Monday, 4 July 2011

Don't you rain on my pregnancy parade

Hi, you may remember me from such pregnancies as my first (Aug 2008-Apr 2009) and my second ) Dec 2010 - present) I am the one with the super cute round belly.

When you are pregnant its like a built in conversation piece. "When are you due?" "Do you know if it's a boy or a girl?" etc etc. I don't mind these questions in the least! I am an attention-whore and I am not ashamed of it.  To get those out of the way, for those who are curious, Boy due August 22 (but if my suspicions are right he won't make me wait that long)

The following however, I do not appreciate and will no longer be responding to politely:

1 - "Oh my, it's getting close! Are you scared?"

No, I am not scared. Not only have I been there before but I believe that labour is an awesome journey ending with the most beautiful sight and greatest love you've ever seen. Yes, complications can happen, no labour isn't "easy", yes it could be long, yes it could be very painful, but why in the world would I want to tarnish my excitement about meeting my son with such negative feelings. I remember every detail of the birth of my daughter and no amount of pain can overshadow the immense joy I felt when I laid eyes on her.

2 - "You'll be so stressed! How will you handle two???"

Seeing as no first time mother has ever had a baby before (weird that I need to point that out) they don't know how they will handle ONE! Guess what!

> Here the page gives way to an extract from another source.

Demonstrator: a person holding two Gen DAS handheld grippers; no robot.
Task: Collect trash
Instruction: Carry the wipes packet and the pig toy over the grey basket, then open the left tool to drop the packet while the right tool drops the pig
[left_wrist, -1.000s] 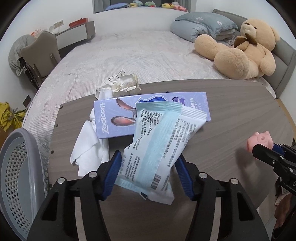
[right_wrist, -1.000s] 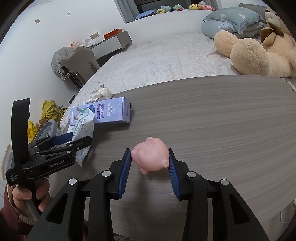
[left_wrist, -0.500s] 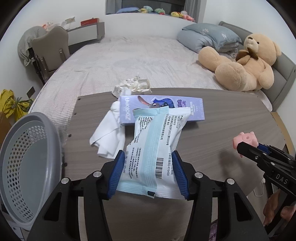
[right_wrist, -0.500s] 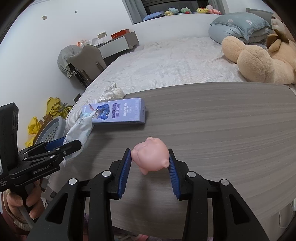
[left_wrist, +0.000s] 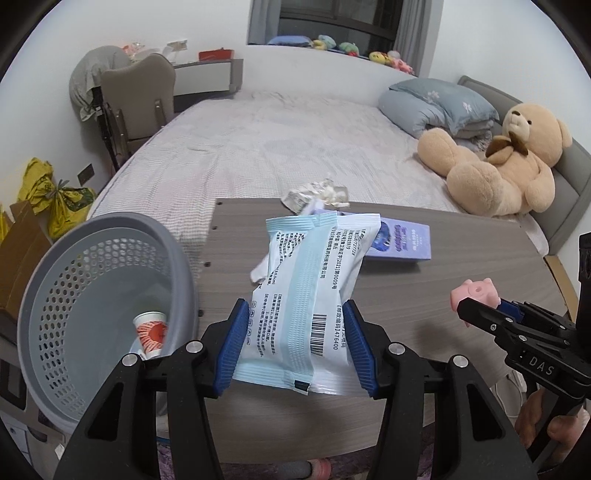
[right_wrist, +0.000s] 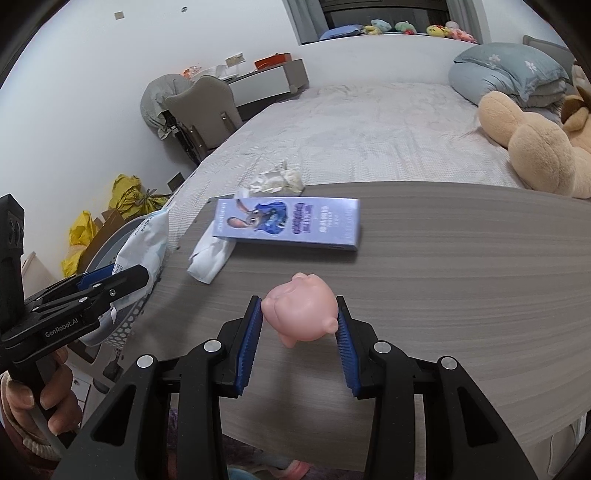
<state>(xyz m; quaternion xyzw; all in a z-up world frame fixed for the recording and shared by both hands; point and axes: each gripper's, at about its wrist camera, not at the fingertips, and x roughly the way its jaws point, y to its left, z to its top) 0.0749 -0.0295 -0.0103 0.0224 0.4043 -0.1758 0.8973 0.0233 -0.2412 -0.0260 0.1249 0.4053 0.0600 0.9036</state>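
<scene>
My left gripper is shut on a white and light-blue plastic packet, held above the table's left end beside the grey perforated basket. A paper cup lies inside the basket. My right gripper is shut on a pink pig toy over the table's near edge. On the wooden table lie a purple cartoon box, a white tissue and a crumpled wrapper at the far edge. In the right wrist view the left gripper shows with the packet.
A bed with a large teddy bear and grey pillows lies beyond the table. A chair and desk stand at the back left. Yellow bags and cardboard sit on the floor left of the basket.
My left gripper has carried the packet leftward and up, bringing the basket and its cup further into view. My right gripper has shifted a little with the pig toy still held.
</scene>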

They make it work. So I don't know what two will be like but I will make it work the only way I know how and that it by letting my children guide me. Motherhood is a learning process and one that is constantly evolving. Even if I pretended to have ideas on how I might handle it, my new little baby and my beautiful toddler may have their own ideas.

3 - "You must be tired of being pregnant!"

Why? It's not the most comfortable way to spend nine months but what magic it is. Someone very close to me, who tragically suffered 4 miscarriages and had 4 successful, but complicated pregnancies, helped me put it into perspective. This pregnancy, my back hurts, my pelvic bone feels like its gonna snap, my nausea never quite went away, I am exhausted, I get a lot of stomach pain, heartburn, indigestion, swollen feet etc. But I'm still pregnant. Imagine what that means to someone who has lost so much. To still be pregnant, to still have a beautiful healthy baby growing inside of you. Now that I am pregnant for the second time and I know how amazing a mother's love can be for her child I find it even harder to complain. When my little man is making life unbearable I joke to myself about how much energy he'll have, or if he'll be a picky eater, or if he'll be stubborn like his daddy. All pregnant women have rough days, but try to think of the magic that comes along with it, don't just dwell on the bad. I am not tired of being pregnant just as I will never tire of being a mother, because my little man still needs me.

4 - Stranger speaking to my daughter "You're whole world is about to get turned upside down!"

Again with the negative, maybe this new baby will be the best thing to ever happen to her! Having a baby is a joyous occasion and should not be seen in any other light. Why not ask her if she's excited, or tell her how great it will be to have a little buddy right in the house. Telling her that he world is about to get turned upside down is like telling her that her mommy won't love her anymore, or she will no longer get any attention. Maybe your mom didn't love you stranger but I am gonna do my darndest to show BOTH my children everyday how amazing and important they are to me.

5 - ANYTHING to do with size or looks

I feel amazingly sexy, beautiful and confident while I am pregnant. I wear my big ol' belly like a badge of honour. There is NOTHING more beautiful than someone bringing life into the world. (It might be tied with a breastfeeding woman but thats another blog) I love my body pregnant. I would walk around in a bikini all day and not feel uncomfortable in the least. I am lucky and get a lot of compliments while I am pregnant, including that my belly is amazing and that I should be pregnant all the time. It's just something you hear all the time with  pregnancy "You're huge!" and "You must be ready to pop" and "Baby is not being very nice" Not only do I believe people forget how big you can get by the end, but EVERYONE has a different way of growing in pregnancy, sometimes even baby to baby. If it's inappropriate to say to a non-pregnant lady, you should probably sip your lips here too.


Pregnancy is in every way beautiful and should be treated as such. Don't try to make me hate pregnancy cuz I've got news for you. I'm having as many babies as I can and I will enjoy every minute of it.